A diretory named "In_target" is created in "raw_assemblies_dir". And under "In_target" two subdirectories are created: "bed/" and "fasta/"

In diretory "fasta/", in-target assemblies in fasta format are available for each sample:

(seqCapture) $ ls fasta/
Sample1_targetedRegionAndFlanking.fasta
Sample2_targetedRegionAndFlanking.fasta
......
SampleN_targetedRegionAndFlanking.fasta

The contigs in XXX_targetedRegionAndFlanking.fasta are simply named as "Contig1", "Contig2"... "ContigN". If you want to link these names back to those in the original target ("sp3_ref.fa"), you can go to this file "sp3_ref.fa_rename_compared.txt" which can be found in the same diretory where "sp3_ref.fa" is located.

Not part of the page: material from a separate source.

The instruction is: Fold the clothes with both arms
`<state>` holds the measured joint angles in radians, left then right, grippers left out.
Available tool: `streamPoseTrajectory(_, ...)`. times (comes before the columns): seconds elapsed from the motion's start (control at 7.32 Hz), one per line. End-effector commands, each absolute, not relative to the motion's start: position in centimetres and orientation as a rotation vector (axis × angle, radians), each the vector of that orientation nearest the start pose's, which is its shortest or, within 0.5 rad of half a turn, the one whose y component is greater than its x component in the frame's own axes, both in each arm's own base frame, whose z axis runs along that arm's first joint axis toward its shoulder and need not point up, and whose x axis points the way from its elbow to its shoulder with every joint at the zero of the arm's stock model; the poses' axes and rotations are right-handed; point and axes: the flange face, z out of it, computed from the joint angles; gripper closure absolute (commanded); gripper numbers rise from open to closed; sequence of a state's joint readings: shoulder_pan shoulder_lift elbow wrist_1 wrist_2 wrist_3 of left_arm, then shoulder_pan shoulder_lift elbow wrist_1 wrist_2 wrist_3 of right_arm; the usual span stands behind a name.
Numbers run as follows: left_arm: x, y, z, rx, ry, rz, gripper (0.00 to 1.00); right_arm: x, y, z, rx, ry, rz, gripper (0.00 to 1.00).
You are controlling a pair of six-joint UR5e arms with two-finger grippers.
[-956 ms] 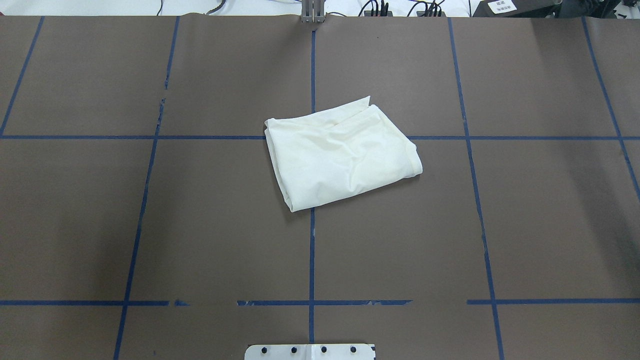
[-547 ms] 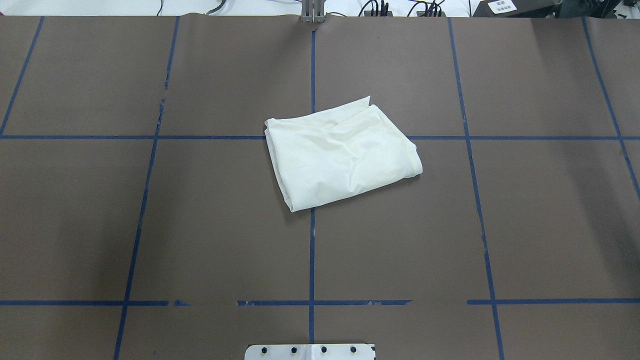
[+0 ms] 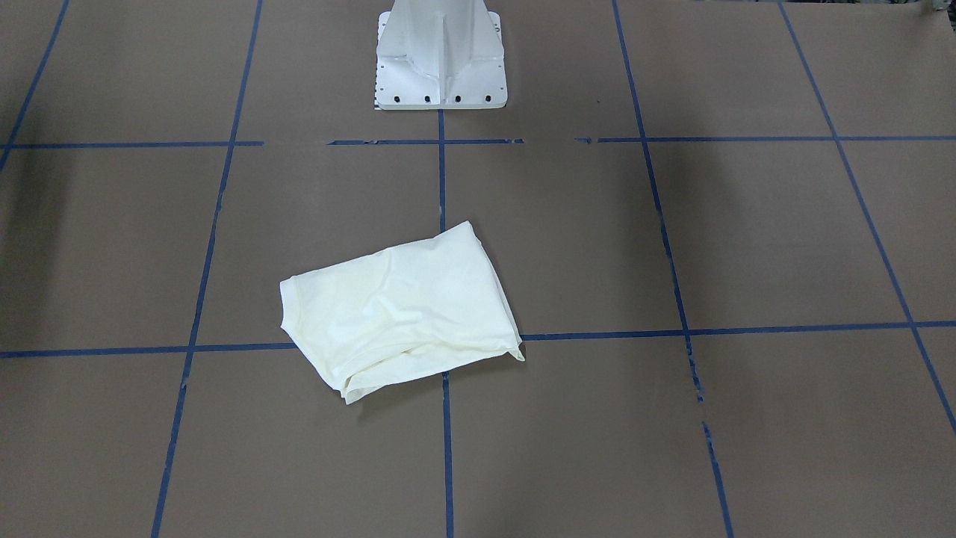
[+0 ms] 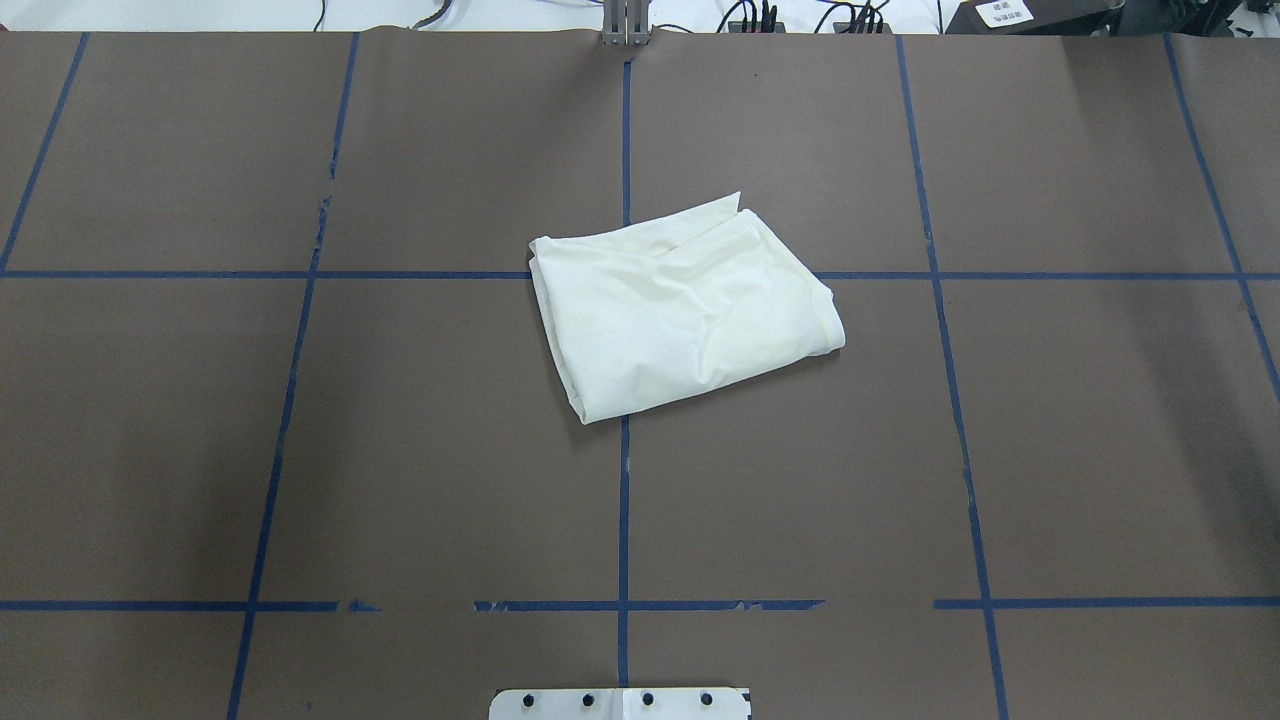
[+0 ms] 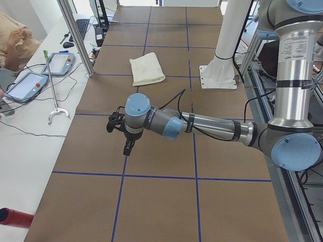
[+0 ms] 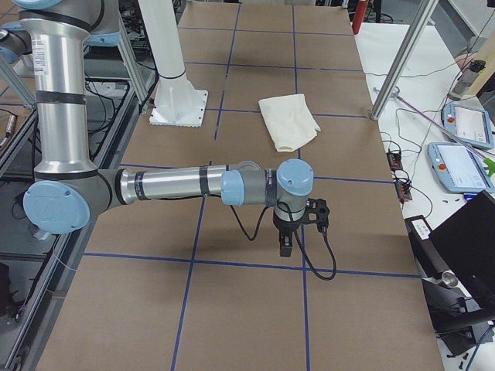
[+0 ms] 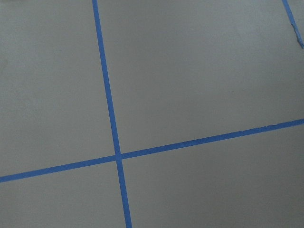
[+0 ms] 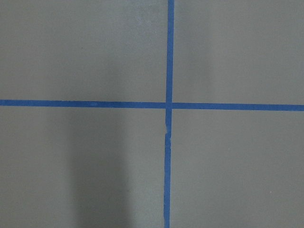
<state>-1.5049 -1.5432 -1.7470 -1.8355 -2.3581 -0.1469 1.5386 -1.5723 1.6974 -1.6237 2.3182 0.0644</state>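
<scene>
The shirt point(image 4: 680, 315) lies folded small at the table's point(image 4: 300, 450) middle. My left arm point(image 5: 202, 123) and right arm point(image 6: 178, 184) hang well apart from it, and I cannot tell how their jaws stand. Folding looks finished to me; next I'd just check the edges.

Nothing legible shows: the white label point(image 4: 1003, 12) beyond the counter's point(image 4: 450, 150) far edge, the small lettering on the left arm's point(image 5: 295, 60) upright tube and the white sticker point(image 6: 418, 227) off the counter's side all carry print too small to read.
</scene>
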Motion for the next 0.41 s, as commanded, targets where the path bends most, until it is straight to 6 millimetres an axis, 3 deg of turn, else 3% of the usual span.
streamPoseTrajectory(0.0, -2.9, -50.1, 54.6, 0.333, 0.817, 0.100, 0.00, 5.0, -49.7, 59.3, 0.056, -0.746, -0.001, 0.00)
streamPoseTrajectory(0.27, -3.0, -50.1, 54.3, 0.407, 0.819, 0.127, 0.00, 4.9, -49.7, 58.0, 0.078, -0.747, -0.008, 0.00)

How the original targeted loci are named does not seem to be very important.

In diretory "bed/", a few different bed files are provided for each sample

(seqCapture) $ ls bed/
Sample1_allcontig.bed
Sample1_coding_and_flanking.bed
Sample1_coding.bed
Sample1_flanking_ONLY.bed
Sample1_sites_to_remove.txt
Sample1_targetedRegionforExonCapEval.bed

[...files for other samples...]

"Sample1_coding_and_flanking.bed" defines coding and flanking regions (+-500bp around each target in the above usage example) in each assembled in-target contig;
"Sample1_flanking_ONLY.bed" defines flanking regions (+-500bp around each target in the above usage example) in each assembled in-target contig;
"Sample1_coding.bed" defines coding regions (+-500bp around each target in the above usage example) in each assembled in-target contig;
"Sample1_targetedRegionforExonCapEval.bed" also defines coding and flanking regions like "Sample1_coding_and_flanking.bed" does. However, it is not filtered. This file should only be used for evaluating enrichment efficiency (later in evaluation step);

The two files below can be ignored by phylogenetic projects:

"Sample1_sites_to_remove.txt" contains regions that are not unique in each intarget assemblies.
"Sample1_allcontig.bed" defines start (basically 0) and end (basically the total length) of each contig.